### WHAT IS REQUIRED
Could the listing be repeated exactly, with every picture dropped?

··· DATA BELOW ···

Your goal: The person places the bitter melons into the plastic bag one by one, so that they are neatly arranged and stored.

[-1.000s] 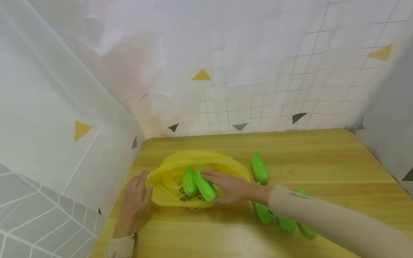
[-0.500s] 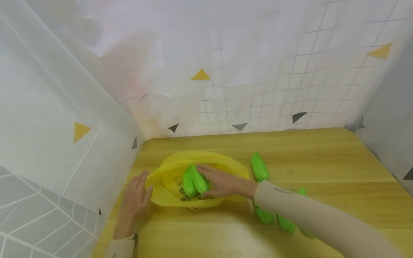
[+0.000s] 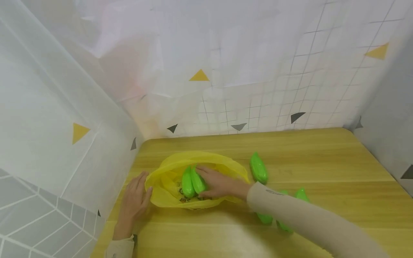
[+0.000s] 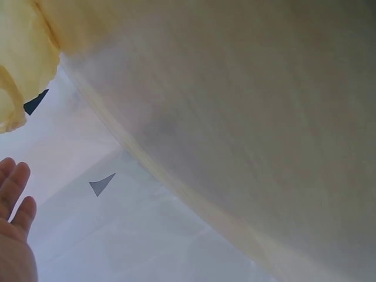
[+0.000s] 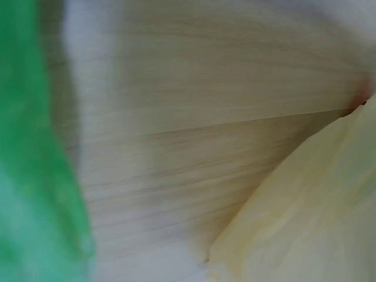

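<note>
A yellow plastic bag lies on the table with its mouth spread wide. Inside it, two shiny green cucumber-shaped pieces lie side by side: the left piece is free, while my right hand grips the right piece between thumb and fingers. My left hand rests at the bag's left rim, with the thumb against it. In the left wrist view its fingers look straight, below the bag's edge. The right wrist view shows only a blurred green piece and the bag, not the right hand's grip.
More green pieces lie on the wooden table right of the bag: one piece at the back, another piece further right, others partly under the right sleeve. Pale patterned walls enclose the back and sides.
My right hand has moved left, deeper into the bag, bringing its green piece against the one lying there. My left hand has stayed at the rim.
</note>
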Available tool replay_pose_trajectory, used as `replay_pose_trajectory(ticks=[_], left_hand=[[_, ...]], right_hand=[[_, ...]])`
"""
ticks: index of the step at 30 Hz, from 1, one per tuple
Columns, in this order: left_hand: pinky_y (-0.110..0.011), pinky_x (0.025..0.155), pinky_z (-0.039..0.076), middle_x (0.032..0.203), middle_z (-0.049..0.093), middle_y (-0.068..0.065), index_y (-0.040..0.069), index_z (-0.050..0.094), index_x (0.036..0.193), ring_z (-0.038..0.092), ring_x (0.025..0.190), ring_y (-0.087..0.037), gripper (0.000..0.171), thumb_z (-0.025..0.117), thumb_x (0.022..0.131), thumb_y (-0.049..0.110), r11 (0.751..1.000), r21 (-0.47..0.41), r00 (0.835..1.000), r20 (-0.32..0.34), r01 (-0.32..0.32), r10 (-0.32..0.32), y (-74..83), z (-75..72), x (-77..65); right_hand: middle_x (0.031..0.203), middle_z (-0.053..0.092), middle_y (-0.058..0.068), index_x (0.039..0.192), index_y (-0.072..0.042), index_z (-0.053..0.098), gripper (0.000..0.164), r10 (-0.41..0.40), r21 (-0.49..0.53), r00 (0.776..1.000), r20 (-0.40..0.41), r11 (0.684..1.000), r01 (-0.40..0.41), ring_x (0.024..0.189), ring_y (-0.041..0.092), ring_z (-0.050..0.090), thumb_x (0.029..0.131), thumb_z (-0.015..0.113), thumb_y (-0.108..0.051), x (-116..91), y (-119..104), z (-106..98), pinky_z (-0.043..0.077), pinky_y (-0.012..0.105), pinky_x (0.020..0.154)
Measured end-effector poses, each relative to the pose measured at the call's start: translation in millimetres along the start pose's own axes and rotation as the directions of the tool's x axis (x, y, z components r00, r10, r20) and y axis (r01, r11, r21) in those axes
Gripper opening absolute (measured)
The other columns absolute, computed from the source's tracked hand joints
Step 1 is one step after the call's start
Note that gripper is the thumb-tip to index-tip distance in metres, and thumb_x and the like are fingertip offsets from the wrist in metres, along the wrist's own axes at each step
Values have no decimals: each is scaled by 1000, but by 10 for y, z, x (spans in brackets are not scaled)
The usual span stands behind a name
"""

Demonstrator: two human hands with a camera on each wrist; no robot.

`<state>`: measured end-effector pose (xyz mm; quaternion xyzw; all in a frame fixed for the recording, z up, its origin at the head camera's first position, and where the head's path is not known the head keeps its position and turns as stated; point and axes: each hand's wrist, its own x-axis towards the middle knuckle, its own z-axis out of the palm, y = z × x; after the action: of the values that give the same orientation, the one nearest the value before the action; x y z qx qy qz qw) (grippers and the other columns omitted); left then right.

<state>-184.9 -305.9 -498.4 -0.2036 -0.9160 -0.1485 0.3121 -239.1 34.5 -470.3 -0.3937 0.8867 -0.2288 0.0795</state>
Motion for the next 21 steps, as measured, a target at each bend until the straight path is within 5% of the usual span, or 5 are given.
replay_pose_trajectory(ticks=[21], left_hand=[[-61,100,41,136,54,-26,-7,50,136,56,117,-44,52,58,91,17,1000,4,1000,-3,-7,7,-14,9,-6]], right_hand=[[162,17,19,154,2,19,97,137,7,990,20,990,-137,140,34,39,86,74,-39,74,56,61,35,43,116]])
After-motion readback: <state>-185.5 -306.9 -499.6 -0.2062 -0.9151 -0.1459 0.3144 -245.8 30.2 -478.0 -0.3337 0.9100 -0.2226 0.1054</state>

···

### ANSWER TO THIS PROBLEM
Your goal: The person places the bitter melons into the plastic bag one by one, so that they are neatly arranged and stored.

[-1.000s] 
[-0.500s] 
[+0.000s] 
[+0.000s] 
[+0.000s] 

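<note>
A yellow plastic bag lies on the table with its mouth spread wide. Inside it, two shiny green cucumber-shaped pieces lie side by side: the left piece is free, while my right hand grips the right piece between thumb and fingers. My left hand rests at the bag's left rim, with the thumb against it. In the left wrist view its fingers look straight, below the bag's edge. The right wrist view shows only a blurred green piece and the bag, not the right hand's grip.
More green pieces lie on the wooden table right of the bag: one piece at the back, another piece further right, others partly under the right sleeve. Pale patterned walls enclose the back and sides.
My right hand has moved left, deeper into the bag, bringing its green piece against the one lying there. My left hand has stayed at the rim.
</note>
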Available tool replay_pose_trajectory, used as `replay_pose_trajectory(ticks=[_], left_hand=[[_, ...]], right_hand=[[_, ...]])`
"""
ticks: index of the step at 30 Hz, from 1, one per tuple
Columns, in this order: left_hand: pinky_y (-0.110..0.011), pinky_x (0.025..0.155), pinky_z (-0.039..0.076), middle_x (0.032..0.203), middle_z (-0.049..0.093), middle_y (-0.068..0.065), index_y (-0.040..0.069), index_z (-0.050..0.094), index_x (0.036..0.193), ring_z (-0.038..0.092), ring_x (0.025..0.190), ring_y (-0.087..0.037), gripper (0.000..0.171), thumb_z (-0.025..0.117), thumb_x (0.022..0.131), thumb_y (-0.049..0.110), r11 (0.751..1.000), r21 (-0.47..0.41), r00 (0.835..1.000), r20 (-0.32..0.34), r01 (-0.32..0.32), r10 (-0.32..0.32), y (-74..83), z (-75..72), x (-77..65); right_hand: middle_x (0.031..0.203), middle_z (-0.053..0.092), middle_y (-0.058..0.068), index_x (0.039..0.192), index_y (-0.072..0.042), index_z (-0.053..0.098), gripper (0.000..0.164), r10 (-0.41..0.40), r21 (-0.49..0.53), r00 (0.776..1.000), r20 (-0.40..0.41), r11 (0.684..1.000), r01 (-0.40..0.41), ring_x (0.024..0.189), ring_y (-0.041..0.092), ring_z (-0.050..0.090), thumb_x (0.029..0.131), thumb_z (-0.015..0.113), thumb_y (-0.108..0.051), x (-116..91), y (-119..104), z (-106..98), pinky_z (-0.043..0.077), pinky_y (-0.012..0.105), pinky_x (0.020..0.154)
Measured end-effector poses, each relative to the pose measured at the call's start: translation in millimetres along the start pose's own axes and rotation as the directions of the tool's x axis (x, y, z components r00, r10, r20) and y axis (r01, r11, r21) in those axes
Gripper opening absolute (measured)
The other columns absolute, computed from the source's tracked hand joints
Step 1 is one step after the call's start
Note that gripper is the thumb-tip to index-tip distance in metres, and thumb_x and the like are fingertip offsets from the wrist in metres, along the wrist's own axes at each step
Values have no decimals: each is scaled by 1000, but by 10 for y, z, x (spans in brackets are not scaled)
The usual span stands behind a name
"""

Demonstrator: two human hands with a camera on each wrist; no robot.

`<state>`: measured end-effector pose (xyz mm; quaternion xyzw; all in a frame fixed for the recording, z up, its origin at the head camera's first position, and where the head's path is not known the head keeps its position and turns as stated; point and axes: each hand's wrist, its own x-axis towards the middle knuckle, its own z-axis out of the palm, y = z × x; after the action: of the values that give the same orientation, the one nearest the value before the action; x y z qx qy qz qw) (grippers and the other columns omitted); left then right.

<state>-184.9 -305.9 -498.4 -0.2036 -0.9160 -0.1485 0.3121 -239.1 34.5 -470.3 -0.3937 0.8867 -0.2288 0.0795</state>
Motion for the next 21 steps, as measured, a target at each bend until the straight path is within 5% of the usual span, or 5 are given.
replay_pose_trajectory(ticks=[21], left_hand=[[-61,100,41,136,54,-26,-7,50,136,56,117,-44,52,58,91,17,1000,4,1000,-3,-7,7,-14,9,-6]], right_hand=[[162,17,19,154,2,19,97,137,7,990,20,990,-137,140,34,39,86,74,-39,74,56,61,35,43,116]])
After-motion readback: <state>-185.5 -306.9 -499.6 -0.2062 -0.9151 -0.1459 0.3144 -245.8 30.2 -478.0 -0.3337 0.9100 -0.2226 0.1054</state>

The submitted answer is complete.